Given material
----------------------------------------

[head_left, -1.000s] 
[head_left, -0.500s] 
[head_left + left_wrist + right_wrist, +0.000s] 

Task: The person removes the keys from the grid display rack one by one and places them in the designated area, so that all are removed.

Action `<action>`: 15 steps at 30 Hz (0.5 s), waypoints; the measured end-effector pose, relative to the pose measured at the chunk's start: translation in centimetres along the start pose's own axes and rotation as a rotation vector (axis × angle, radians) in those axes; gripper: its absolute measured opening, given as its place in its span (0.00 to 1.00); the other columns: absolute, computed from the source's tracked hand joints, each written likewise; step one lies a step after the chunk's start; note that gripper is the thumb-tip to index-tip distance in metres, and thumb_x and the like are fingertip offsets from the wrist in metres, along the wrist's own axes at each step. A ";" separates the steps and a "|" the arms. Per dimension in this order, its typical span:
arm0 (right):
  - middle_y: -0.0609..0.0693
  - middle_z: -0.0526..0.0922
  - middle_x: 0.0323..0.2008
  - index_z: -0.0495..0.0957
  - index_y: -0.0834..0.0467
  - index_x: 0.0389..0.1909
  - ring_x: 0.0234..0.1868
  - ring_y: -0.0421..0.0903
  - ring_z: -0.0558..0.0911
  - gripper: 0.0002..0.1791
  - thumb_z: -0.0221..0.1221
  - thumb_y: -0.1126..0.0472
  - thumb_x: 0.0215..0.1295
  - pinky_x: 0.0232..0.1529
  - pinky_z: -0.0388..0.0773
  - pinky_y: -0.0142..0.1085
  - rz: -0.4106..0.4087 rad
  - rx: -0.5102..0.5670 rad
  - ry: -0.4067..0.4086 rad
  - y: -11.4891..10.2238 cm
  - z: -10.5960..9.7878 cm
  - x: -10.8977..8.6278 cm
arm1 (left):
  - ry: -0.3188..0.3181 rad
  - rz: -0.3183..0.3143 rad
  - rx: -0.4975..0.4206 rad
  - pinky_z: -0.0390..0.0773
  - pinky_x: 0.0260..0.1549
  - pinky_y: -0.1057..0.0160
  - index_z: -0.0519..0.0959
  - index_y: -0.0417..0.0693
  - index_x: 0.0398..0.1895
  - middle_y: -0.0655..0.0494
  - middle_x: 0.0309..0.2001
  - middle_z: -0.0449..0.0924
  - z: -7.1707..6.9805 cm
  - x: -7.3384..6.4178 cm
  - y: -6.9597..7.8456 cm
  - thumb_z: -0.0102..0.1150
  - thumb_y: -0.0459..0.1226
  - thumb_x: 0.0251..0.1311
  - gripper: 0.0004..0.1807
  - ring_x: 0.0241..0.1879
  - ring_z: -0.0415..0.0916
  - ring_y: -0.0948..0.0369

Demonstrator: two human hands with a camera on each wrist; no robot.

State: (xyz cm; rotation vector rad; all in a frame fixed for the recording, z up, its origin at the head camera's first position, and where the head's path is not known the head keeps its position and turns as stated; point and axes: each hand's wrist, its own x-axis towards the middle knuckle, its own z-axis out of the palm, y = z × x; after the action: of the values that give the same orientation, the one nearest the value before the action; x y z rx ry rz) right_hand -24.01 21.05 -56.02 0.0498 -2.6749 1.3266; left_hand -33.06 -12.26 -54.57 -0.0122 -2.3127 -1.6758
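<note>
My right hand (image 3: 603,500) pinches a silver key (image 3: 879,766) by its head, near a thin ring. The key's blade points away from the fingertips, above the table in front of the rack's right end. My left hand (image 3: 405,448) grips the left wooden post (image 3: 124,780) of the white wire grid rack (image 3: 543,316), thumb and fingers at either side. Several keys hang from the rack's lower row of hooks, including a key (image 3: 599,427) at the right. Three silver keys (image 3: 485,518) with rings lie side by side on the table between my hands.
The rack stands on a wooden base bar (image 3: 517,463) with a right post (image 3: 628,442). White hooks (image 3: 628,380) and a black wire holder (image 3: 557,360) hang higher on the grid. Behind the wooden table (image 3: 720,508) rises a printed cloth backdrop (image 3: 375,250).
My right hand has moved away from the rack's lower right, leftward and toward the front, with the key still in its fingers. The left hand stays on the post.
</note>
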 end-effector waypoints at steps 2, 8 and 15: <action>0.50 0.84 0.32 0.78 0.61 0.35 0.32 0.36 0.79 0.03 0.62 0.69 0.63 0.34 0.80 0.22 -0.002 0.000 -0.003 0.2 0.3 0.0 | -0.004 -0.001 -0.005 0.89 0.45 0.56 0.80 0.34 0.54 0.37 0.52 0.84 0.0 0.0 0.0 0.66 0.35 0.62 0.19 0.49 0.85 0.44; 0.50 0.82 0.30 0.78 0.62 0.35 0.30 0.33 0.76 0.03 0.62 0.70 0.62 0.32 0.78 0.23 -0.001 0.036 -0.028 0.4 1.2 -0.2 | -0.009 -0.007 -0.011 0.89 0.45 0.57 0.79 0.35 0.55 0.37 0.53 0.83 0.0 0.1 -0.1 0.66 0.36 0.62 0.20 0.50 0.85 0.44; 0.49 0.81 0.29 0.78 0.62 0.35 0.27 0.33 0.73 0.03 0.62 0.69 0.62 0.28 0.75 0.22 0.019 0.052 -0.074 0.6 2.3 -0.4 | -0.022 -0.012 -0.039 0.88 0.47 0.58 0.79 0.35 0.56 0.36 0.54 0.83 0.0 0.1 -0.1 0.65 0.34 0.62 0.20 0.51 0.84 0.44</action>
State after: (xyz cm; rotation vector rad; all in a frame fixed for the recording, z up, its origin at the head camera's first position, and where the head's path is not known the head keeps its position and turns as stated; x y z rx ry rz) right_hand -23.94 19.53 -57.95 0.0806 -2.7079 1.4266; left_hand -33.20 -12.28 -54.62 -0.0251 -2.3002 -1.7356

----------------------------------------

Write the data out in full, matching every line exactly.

[head_left, -1.000s] 
[head_left, -0.500s] 
[head_left + left_wrist + right_wrist, +0.000s] 

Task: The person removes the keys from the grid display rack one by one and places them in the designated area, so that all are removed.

Action `<action>`: 15 steps at 30 Hz (0.5 s), waypoints; the measured end-effector pose, relative to the pose measured at the chunk's start: translation in centimetres along the start pose's own axes and rotation as a rotation vector (axis × angle, radians) in those axes; gripper: its absolute measured opening, given as its place in its span (0.00 to 1.00); the other columns: absolute, computed from the source's tracked hand joints, each written likewise; step one lies a step after the chunk's start; note that gripper is the thumb-tip to index-tip distance in metres, and thumb_x and the like are fingertip offsets from the wrist in metres, along the wrist's own axes at each step. A ";" separates the steps and a "|" the arms. Per dimension in this order, its typical span:
arm0 (right):
  - middle_y: -0.0609..0.0693
  - middle_z: -0.0526..0.0922
  - middle_x: 0.0323..0.2008
  - index_z: -0.0495..0.0957
  - index_y: -0.0834..0.0467
  - index_x: 0.0389..0.1909
  - ring_x: 0.0234..0.1868
  - ring_y: -0.0421..0.0903
  - ring_z: -0.0558..0.0911
  - gripper: 0.0002..0.1791
  - thumb_z: -0.0221..0.1221
  - thumb_y: -0.1126..0.0472
  - thumb_x: 0.0215..0.1295
  - pinky_x: 0.0232..0.1529
  - pinky_z: -0.0388..0.0773
  - pinky_y: -0.0142..0.1085
  - rz: -0.4106..0.4087 rad
  - rx: -0.5102..0.5670 rad
  - ry: -0.4067..0.4086 rad
  - y: -11.4891..10.2238 cm
  - z: -10.5960..9.7878 cm
  - x: -10.8977..8.6278 cm
arm1 (left):
  - ry: -0.3188..0.3181 rad
  - rz: -0.3183..0.3143 rad
  - rx: -0.4975..0.4206 rad
  - pinky_z: -0.0390..0.0773
  - pinky_x: 0.0260..0.1549
  - pinky_y: -0.1057..0.0160
  - index_z: -0.0519..0.0959
  - index_y: -0.0417..0.0693
  - index_x: 0.0398..0.1895
  - middle_y: -0.0655..0.0494
  - middle_x: 0.0309..0.2001
  - middle_z: -0.0449..0.0924
  - z: -7.1707..6.9805 cm
  - x: -7.3384..6.4178 cm
  - y: -6.9597..7.8456 cm
  - thumb_z: -0.0102..0.1150
  - thumb_y: -0.0459..0.1226
  - thumb_x: 0.0251..0.1311
  - gripper: 0.0004..0.1807
  - ring_x: 0.0241..0.1879
  - ring_z: -0.0415..0.0916
  - ring_y: -0.0948..0.0369

Demonstrator: two human hands with a camera on each wrist; no robot.

State: (xyz cm; rotation vector rad; all in a frame fixed for the recording, z up, its origin at the head camera's first position, and where the head's path is not known the head keeps its position and turns as stated; point and axes: each hand's wrist, its own x-axis towards the middle knuckle, its own z-axis out of the palm, y = z × x; after the action: of the values that give the same orientation, the one nearest the value before the action; x y z rx ry rz) right_hand -24.01 21.05 -56.02 0.0498 -2.6749 1.3266; left_hand -33.06 -12.26 -54.57 -0.0122 -2.3127 -1.6758
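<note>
My right hand (image 3: 603,500) pinches a silver key (image 3: 879,766) by its head, near a thin ring. The key's blade points away from the fingertips, above the table in front of the rack's right end. My left hand (image 3: 405,448) grips the left wooden post (image 3: 124,780) of the white wire grid rack (image 3: 543,316), thumb and fingers at either side. Several keys hang from the rack's lower row of hooks, including a key (image 3: 599,427) at the right. Three silver keys (image 3: 485,518) with rings lie side by side on the table between my hands.
The rack stands on a wooden base bar (image 3: 517,463) with a right post (image 3: 628,442). White hooks (image 3: 628,380) and a black wire holder (image 3: 557,360) hang higher on the grid. Behind the wooden table (image 3: 720,508) rises a printed cloth backdrop (image 3: 375,250).
My right hand has moved away from the rack's lower right, leftward and toward the front, with the key still in its fingers. The left hand stays on the post.
</note>
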 end-effector waypoints at steps 2, 8 and 15: <action>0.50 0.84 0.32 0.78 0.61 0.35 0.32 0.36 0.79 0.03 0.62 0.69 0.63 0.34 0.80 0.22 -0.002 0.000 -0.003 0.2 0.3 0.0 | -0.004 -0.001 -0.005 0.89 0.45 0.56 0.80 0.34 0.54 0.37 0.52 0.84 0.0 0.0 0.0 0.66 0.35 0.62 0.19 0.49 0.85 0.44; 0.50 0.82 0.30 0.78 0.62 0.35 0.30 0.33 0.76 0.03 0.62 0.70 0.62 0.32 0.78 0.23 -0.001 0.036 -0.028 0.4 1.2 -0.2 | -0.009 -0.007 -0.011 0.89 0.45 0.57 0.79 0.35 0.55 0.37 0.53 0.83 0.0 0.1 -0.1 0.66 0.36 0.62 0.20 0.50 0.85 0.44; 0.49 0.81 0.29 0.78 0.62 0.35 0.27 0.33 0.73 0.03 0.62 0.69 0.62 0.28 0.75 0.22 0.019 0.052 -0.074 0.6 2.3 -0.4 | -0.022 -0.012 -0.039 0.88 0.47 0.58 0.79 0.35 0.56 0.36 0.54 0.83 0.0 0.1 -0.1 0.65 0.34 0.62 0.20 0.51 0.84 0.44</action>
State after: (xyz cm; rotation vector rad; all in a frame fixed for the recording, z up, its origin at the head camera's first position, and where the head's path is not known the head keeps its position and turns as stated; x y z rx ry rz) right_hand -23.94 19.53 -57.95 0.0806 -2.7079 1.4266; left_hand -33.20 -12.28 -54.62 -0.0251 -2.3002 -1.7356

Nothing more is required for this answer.